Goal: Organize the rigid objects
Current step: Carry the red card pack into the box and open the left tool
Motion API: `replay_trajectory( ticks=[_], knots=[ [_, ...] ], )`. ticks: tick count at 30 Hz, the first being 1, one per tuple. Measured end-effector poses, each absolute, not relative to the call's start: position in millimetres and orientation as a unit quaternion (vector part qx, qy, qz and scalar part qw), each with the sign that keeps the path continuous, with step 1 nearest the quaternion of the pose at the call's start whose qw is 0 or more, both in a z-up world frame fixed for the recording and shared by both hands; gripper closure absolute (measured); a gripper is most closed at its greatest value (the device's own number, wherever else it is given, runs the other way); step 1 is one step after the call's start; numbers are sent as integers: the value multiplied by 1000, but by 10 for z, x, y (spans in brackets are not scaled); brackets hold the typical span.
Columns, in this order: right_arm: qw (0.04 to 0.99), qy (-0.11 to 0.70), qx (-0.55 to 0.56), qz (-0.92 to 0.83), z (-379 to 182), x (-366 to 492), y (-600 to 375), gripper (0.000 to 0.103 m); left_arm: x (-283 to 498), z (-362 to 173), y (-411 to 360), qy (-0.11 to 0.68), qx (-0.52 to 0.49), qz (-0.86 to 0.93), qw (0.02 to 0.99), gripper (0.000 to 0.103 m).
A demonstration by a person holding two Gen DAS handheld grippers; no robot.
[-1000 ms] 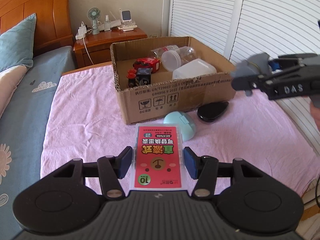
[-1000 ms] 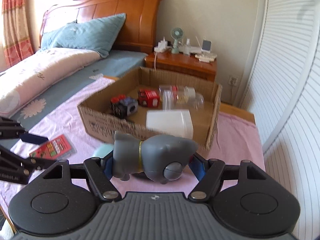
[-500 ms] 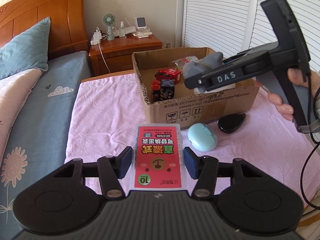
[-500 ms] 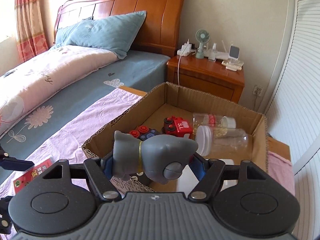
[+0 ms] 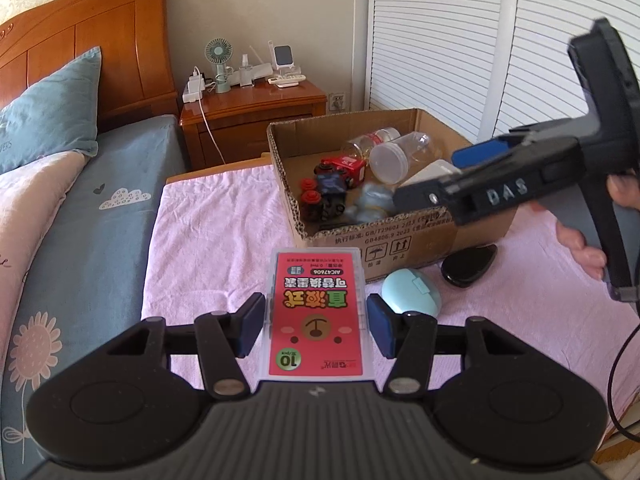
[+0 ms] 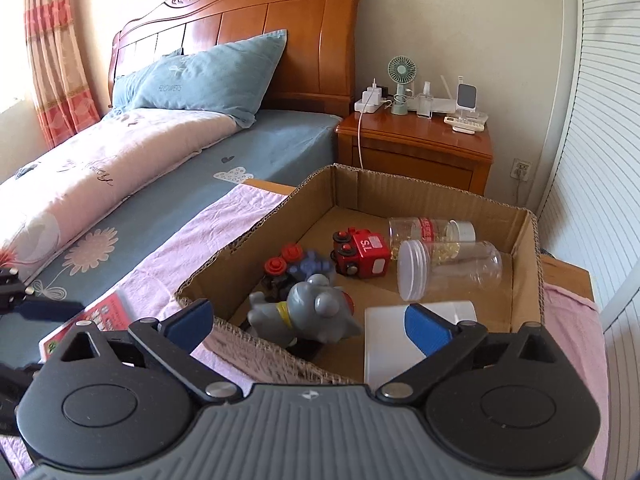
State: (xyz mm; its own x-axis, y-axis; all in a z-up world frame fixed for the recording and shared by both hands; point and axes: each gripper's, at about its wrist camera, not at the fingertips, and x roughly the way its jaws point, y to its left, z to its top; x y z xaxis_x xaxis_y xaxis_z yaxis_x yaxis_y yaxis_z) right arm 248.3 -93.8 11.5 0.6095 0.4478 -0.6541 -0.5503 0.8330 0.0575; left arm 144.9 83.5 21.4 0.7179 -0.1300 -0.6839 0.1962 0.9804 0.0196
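My left gripper (image 5: 316,326) is shut on a clear case with a red card (image 5: 316,312), held above the pink cloth. My right gripper (image 6: 308,322) is open and empty over the near edge of the cardboard box (image 6: 436,196). A grey toy animal (image 6: 312,312) lies inside the box just below it, blurred in the left wrist view (image 5: 370,202). The box (image 5: 416,240) also holds a red toy car (image 6: 362,252), a dark toy with red wheels (image 6: 288,268), two clear jars (image 6: 448,268) and a white container (image 6: 400,344).
A mint round case (image 5: 412,292) and a black oval object (image 5: 468,266) lie on the pink cloth (image 5: 216,240) in front of the box. A bed (image 6: 160,168) is to the left, a wooden nightstand (image 6: 416,152) behind, and slatted doors (image 5: 440,40) to the right.
My right gripper moved over the box and opened, and the grey toy animal dropped into the box. My left gripper keeps its hold on the red card case.
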Motion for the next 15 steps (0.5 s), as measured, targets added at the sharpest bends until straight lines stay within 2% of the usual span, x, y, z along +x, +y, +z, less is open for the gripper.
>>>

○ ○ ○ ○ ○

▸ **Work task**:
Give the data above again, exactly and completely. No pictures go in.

▸ **Task result**:
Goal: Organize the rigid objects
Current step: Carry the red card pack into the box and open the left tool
Motion API: `replay_trajectory( ticks=[_], knots=[ [_, ...] ], )`. ticks: tick count at 30 Hz, the first being 1, one per tuple. Measured end-effector poses, each absolute, not relative to the call's start: position in millimetres and orientation as a unit quaternion (vector part qx, qy, qz and scalar part qw), each with the sign that keeps the path continuous, with step 1 nearest the quaternion of the pose at the call's start whose qw is 0 or more, both in a z-up world frame fixed for the recording and shared by both hands; gripper closure absolute (measured); a gripper is most closed at its greatest value (the device's own number, wherever else it is given, runs the other way); step 1 is one step after the call's start; numbers are sent as integers: the value multiplied by 1000, but by 10 for z, x, y (spans in brackets are not scaled); brackets hold the typical span.
Columns, in this order: right_arm: qw (0.04 to 0.99), qy (-0.11 to 0.70), qx (-0.55 to 0.56), qz (-0.92 to 0.83), z (-379 to 182), x (-366 to 492), y (-600 to 375), gripper (0.000 to 0.103 m); left_arm: x (-283 to 498), z (-362 to 173), y (-411 to 360), qy (-0.11 to 0.68), qx (-0.52 to 0.49), qz (-0.86 to 0.93), qw (0.02 to 0.99), gripper (0.000 to 0.103 m).
A demonstration by a person holding two Gen DAS handheld grippers; no robot.
[-1000 ms] 
[-1000 ms] 
[-500 ms] 
[-500 ms] 
[+0 ms] 
[+0 ms] 
State: (xyz mm; its own x-axis, y-axis; all in a z-up world frame fixed for the recording and shared by both hands; point and axes: each gripper's, at about its wrist camera, not at the fingertips, and x roughly the way its jaws point, y to its left, z to its top; x y z xaxis_x xaxis_y xaxis_z yaxis_x yaxis_y yaxis_z) right arm 248.3 -93.8 11.5 0.6095 0.4478 -0.6541 -0.5503 0.8330 0.0575; left arm 144.9 83.5 21.4 0.7179 -0.1300 -0.6839 0.1962 0.9804 0.0196
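My left gripper (image 5: 316,326) is shut on a clear case with a red card (image 5: 316,312), held above the pink cloth. My right gripper (image 6: 308,322) is open and empty over the near edge of the cardboard box (image 6: 436,196). A grey toy animal (image 6: 312,312) lies inside the box just below it, blurred in the left wrist view (image 5: 370,202). The box (image 5: 416,240) also holds a red toy car (image 6: 362,252), a dark toy with red wheels (image 6: 288,268), two clear jars (image 6: 448,268) and a white container (image 6: 400,344).
A mint round case (image 5: 412,292) and a black oval object (image 5: 468,266) lie on the pink cloth (image 5: 216,240) in front of the box. A bed (image 6: 160,168) is to the left, a wooden nightstand (image 6: 416,152) behind, and slatted doors (image 5: 440,40) to the right.
My right gripper moved over the box and opened, and the grey toy animal dropped into the box. My left gripper keeps its hold on the red card case.
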Motion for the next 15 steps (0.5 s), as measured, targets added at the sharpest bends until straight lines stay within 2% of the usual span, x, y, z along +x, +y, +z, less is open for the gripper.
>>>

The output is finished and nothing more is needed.